Electric vehicle racing team in Delft

Forze Hydrogen Racing is a hydrogen electric vehicle racing team. It is run by students and was founded at the Delft University of Technology in 2007 by Edgar van Os and has built 8 hydrogen fuel cell racing vehicles. The team's offices and workshops are located at the Schiehal in Delft. In 2007, the team began designing and building go-karts with a hydrogen-electric drivetrain. With these vehicles they participated in the Formula Zero competition, hence the name ForZe. After five years the first full-size hydrogen race car was built, the Forze VI. Another three years later the project of the Forze VII began. This became the first hydrogen-electric racecar to ever participate in an official race against fossil-fueled vehicles. The latest iteration, the Forze VIII, was the first hydrogen-electric race car to ever beat petrol powered cars, and came in 2nd place at the Gamma Racing Days in Assen in 2019. Over the coming years the team wants to develop its cars in such a way that they can compete in a Le Mans Prototype endurance series.

== Hydrogen ==
In a conventional road car, the energy that is stored in fuel is converted to mechanical energy, using the principle of combustion. The cars that are built by Forze utilize a different concept. The hydrogen fuel cell system inside the vehicles converts the energy stored in hydrogen to electric energy. This means that the fuel cell system can be used to power an electric drive train with hydrogen as a so-called alternative fuel.

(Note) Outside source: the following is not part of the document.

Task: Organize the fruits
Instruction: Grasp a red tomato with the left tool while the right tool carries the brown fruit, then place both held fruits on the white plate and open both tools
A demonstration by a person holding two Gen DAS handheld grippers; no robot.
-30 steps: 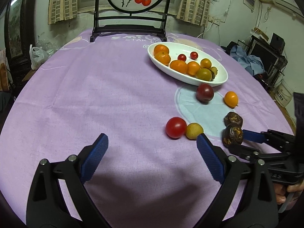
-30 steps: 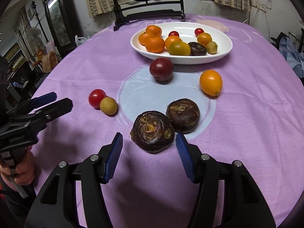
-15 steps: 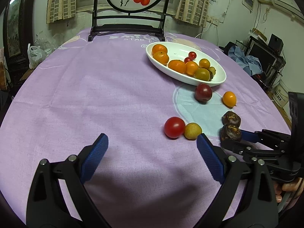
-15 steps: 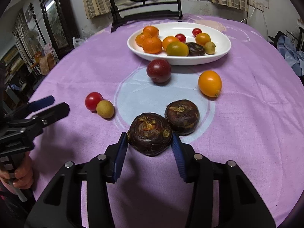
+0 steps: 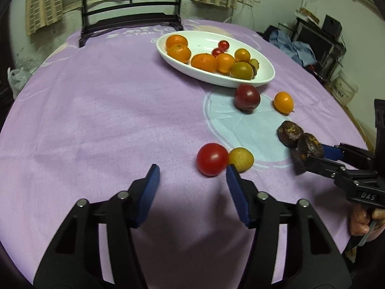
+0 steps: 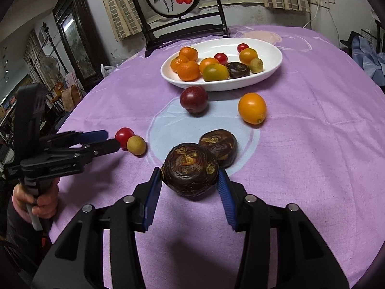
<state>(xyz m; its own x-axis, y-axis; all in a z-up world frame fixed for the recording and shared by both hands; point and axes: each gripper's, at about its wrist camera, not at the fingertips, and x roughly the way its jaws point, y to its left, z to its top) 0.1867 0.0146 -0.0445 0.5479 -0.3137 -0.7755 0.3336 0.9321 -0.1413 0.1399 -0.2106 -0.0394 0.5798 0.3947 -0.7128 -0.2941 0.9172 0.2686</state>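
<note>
The right gripper (image 6: 190, 180) has its blue fingers (image 6: 154, 187) pressed on both sides of the near water chestnut (image 6: 190, 168), so it can lift it toward the white oval dish (image 6: 269, 69) at twelve o'clock, where most fruit already sits. A second water chestnut (image 6: 220, 145) touches it at one o'clock. A second ago those fingers were wide apart around it; now they squeeze it.

The left gripper (image 5: 191, 180) has its fingers apart and empty. It has moved closer to the red tomato (image 5: 212, 159), which sits by its right finger (image 5: 234, 185). The small yellow fruit (image 5: 241, 159) touches the tomato. A plum (image 6: 194, 99) and an orange fruit (image 6: 252, 108) wait on the tabletop (image 6: 312, 144) near the dish.
</note>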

The efficiency of the fuel conversion can be about two to three times higher than a conventional combustion engine. The most obvious differences of hydrogen-electric vehicles compared to their battery-electric relatives is the time required to recharge or refill, and the driving range. Hydrogen tanks can be refilled within minutes whereas batteries currently take several hours to recharge. This makes hydrogen-electric propulsion ideal for applications where non-stop operation and/or a long driving range is required.

The mission of Forze is to promote fuel cell technology by educating their own team members, but also the general public and to inspire industries to use hydrogen technology. By designing and building their own high performance hydrogen race cars, the potential and application of hydrogen can be demonstrated. Currently, Forze is still the only student team worldwide that uses high power automotive fuel cells.

==Cars & Competitions==

===Formula Zero===

The team started competing in the 2008 Formula Zero Championship, the world's first hydrogen fuel cell championship. Given the importance of the upcoming Hydrogen economy and considering climate change and oil related problems, the project draws a lot of attention from international media.

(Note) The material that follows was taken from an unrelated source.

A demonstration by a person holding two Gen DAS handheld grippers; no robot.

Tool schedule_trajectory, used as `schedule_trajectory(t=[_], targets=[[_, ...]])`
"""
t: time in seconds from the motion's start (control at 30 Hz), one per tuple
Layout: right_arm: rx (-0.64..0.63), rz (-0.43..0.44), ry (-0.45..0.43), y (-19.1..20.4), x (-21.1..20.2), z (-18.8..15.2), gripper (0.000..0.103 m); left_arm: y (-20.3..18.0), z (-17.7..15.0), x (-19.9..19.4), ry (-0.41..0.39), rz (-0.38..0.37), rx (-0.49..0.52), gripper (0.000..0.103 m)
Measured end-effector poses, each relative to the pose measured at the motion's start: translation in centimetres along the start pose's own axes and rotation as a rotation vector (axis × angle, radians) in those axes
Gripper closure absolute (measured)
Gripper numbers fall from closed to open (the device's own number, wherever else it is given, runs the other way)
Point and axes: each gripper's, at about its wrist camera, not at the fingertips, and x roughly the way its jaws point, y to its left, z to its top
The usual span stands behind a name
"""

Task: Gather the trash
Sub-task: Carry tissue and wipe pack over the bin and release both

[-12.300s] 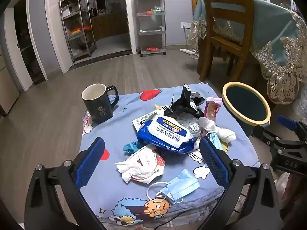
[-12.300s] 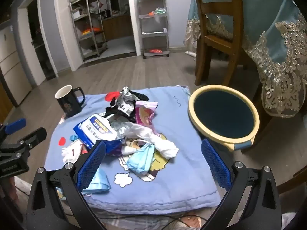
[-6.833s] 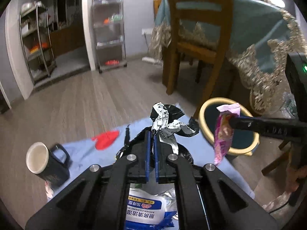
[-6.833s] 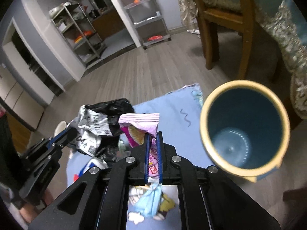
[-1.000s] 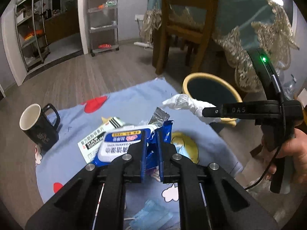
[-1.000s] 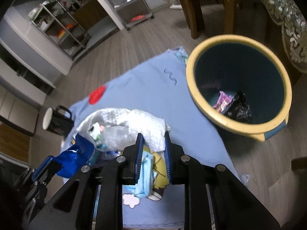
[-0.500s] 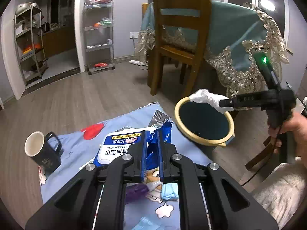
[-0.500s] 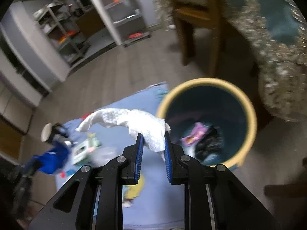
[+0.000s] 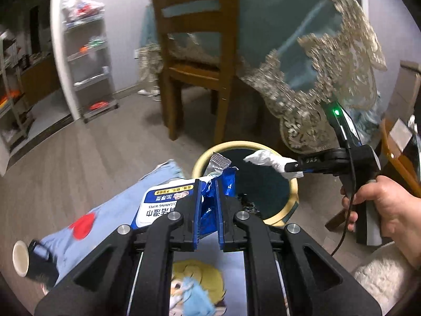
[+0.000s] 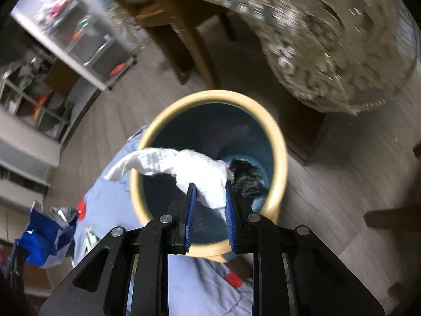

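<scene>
My left gripper (image 9: pixel 208 184) is shut on a blue wet-wipes pack (image 9: pixel 168 200) and holds it up just left of the bin (image 9: pixel 292 187). The pack also shows at the lower left of the right wrist view (image 10: pixel 44 239). My right gripper (image 10: pixel 209 189) is shut on a crumpled white tissue (image 10: pixel 184 166) and holds it over the bin's mouth (image 10: pixel 279 142). From the left wrist view the tissue (image 9: pixel 268 159) hangs above the bin's opening. A pink wrapper and a black bag (image 10: pixel 247 176) lie inside the bin.
A blue cartoon cloth (image 9: pixel 100 218) covers the low table, with a black mug (image 9: pixel 29 260) at its left edge. A wooden chair (image 9: pixel 194 60) and a table with a lace-edged teal cloth (image 9: pixel 310 60) stand behind the bin. Metal shelves (image 9: pixel 86 60) stand at the back.
Both grippers have moved toward the bin. The tissue now hangs over the bin's opening, and the wipes pack has come closer to the rim.
</scene>
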Motion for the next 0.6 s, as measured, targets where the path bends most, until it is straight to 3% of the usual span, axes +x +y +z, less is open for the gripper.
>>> schedule_trajectory(t=[0.27,0.6], targets=[[0.094,-0.004,0.009,-3.0,0.5,0.2,0.081,-4.1,1.8,6.1,0.034,-0.067,0.066,0.094],[0.107,-0.014,0.012,-3.1,0.4,0.1,0.081,-5.9,0.4,10.2,0.057,-0.107,0.044,0.093]])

The first season was limited to one event in the inner city of Rotterdam next to the Erasmus Bridge.
The second season consisted of a European Cup and a separate Grand Prix in the city center of Turin.
The third season again only had one race, held the center of The Hague.

===Formula Student===
The Formula Zero competition did not prove to grow into what it promised to be during the first years.
The team continued to innovate and moved on to the Formula Student competition. The Forze IV and V vehicles were purpose built for this competition. To this day, Forze is still the only student team that has competed with a fuel cell powered kart.

=== Supercar Challenge ===
After competing in the Formula Student race twice, Forze made a big step towards the professional racing world. The next car, the Forze VI, became world's first full-size race car powered by hydrogen. Due to the lack of a FIA license for the Forze VI, registering for official races was difficult, and the car did not compete in any FIA backed competitions. To avoid this problem, the Forze VII featured an FIA licensed LMP3-monocoque from ADESS AG. With it, the team built the first hydrogen race car ever to compete against fossil fueled combustion vehicles in an official race. The Forze VII competed in the Supercar Challenge in 2017 during the Gamma Racing Days on the TT Circuit Assen. In the 45-minute race, the Forze VII set the third fastest lap time in the Sports division, showing its potential. Unfortunately though, the hydrogen-electric race car was not able to drive the full race as it only had fuel on board for 30 minutes.

One year later, in 2018, the Forze VIII drove the full 60-minute race at the Supercar Challenge 2018 during the Gamma Racing Days on TT Circuit Assen. In August 2019, the Forze VIII competed in the same race and came in second place in the sports division.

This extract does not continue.